## WORK ITEM
Could you repeat exactly the lines below, from the line containing "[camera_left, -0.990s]" through the last one, both included, while leaving out any pictures?

---

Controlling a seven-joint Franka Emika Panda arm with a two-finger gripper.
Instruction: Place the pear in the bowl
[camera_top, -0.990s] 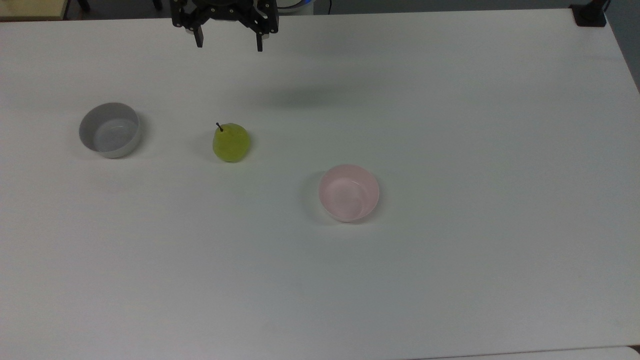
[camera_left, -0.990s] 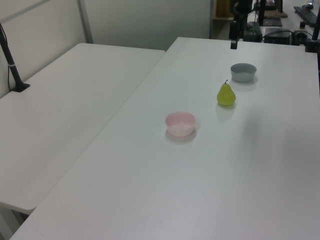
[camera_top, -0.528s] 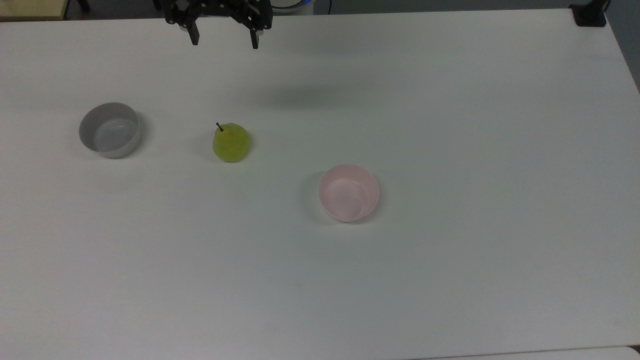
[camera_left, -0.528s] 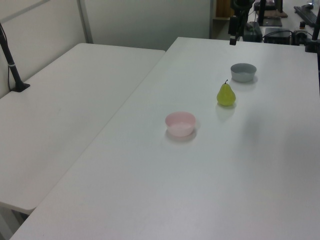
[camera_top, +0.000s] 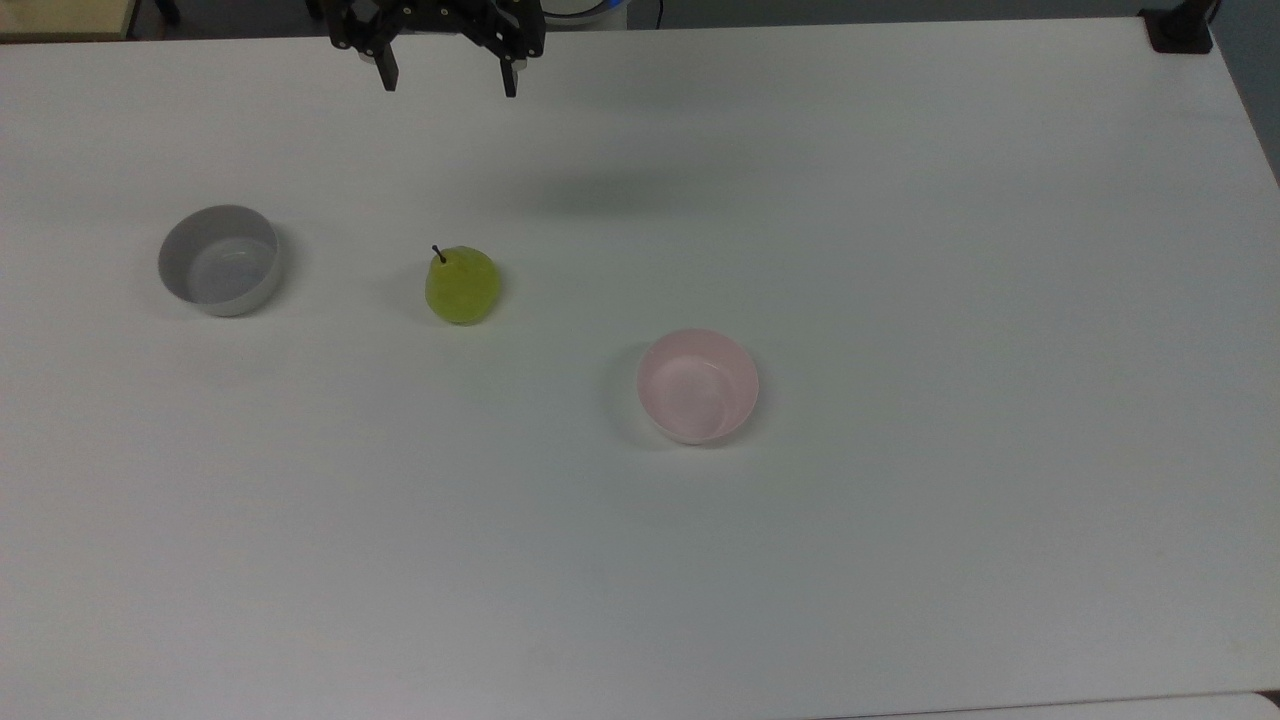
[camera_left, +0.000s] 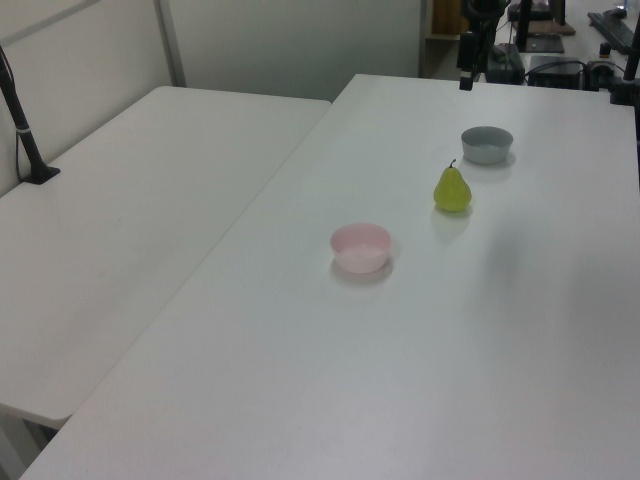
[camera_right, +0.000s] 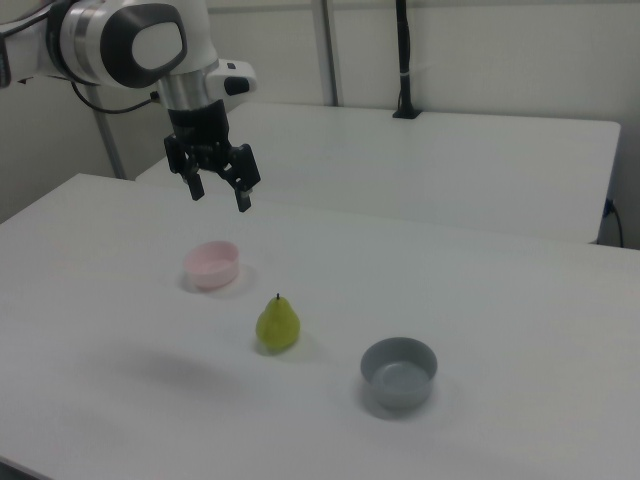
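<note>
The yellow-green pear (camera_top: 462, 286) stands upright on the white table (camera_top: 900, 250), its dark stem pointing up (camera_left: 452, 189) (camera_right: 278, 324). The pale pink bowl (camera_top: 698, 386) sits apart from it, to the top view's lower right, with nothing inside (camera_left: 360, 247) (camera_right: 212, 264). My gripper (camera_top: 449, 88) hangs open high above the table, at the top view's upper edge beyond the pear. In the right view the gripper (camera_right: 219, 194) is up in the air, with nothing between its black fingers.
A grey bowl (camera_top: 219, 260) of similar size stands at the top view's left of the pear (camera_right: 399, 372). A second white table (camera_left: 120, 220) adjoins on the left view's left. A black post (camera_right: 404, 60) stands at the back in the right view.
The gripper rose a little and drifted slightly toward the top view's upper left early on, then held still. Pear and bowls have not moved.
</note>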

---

## WRITTEN REPLY
[camera_left, -0.990s] 
[camera_top, -0.528s] 
[camera_left, -0.528s] 
[camera_top, +0.000s] 
[camera_left, +0.000s] 
[camera_right, +0.000s] 
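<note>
The yellow-green pear (camera_top: 462, 286) stands upright on the white table (camera_top: 900, 250), its dark stem pointing up (camera_left: 452, 189) (camera_right: 278, 324). The pale pink bowl (camera_top: 698, 386) sits apart from it, to the top view's lower right, with nothing inside (camera_left: 360, 247) (camera_right: 212, 264). My gripper (camera_top: 449, 88) hangs open high above the table, at the top view's upper edge beyond the pear. In the right view the gripper (camera_right: 219, 194) is up in the air, with nothing between its black fingers.
A grey bowl (camera_top: 219, 260) of similar size stands at the top view's left of the pear (camera_right: 399, 372). A second white table (camera_left: 120, 220) adjoins on the left view's left. A black post (camera_right: 404, 60) stands at the back in the right view.
The gripper rose a little and drifted slightly toward the top view's upper left early on, then held still. Pear and bowls have not moved.
</note>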

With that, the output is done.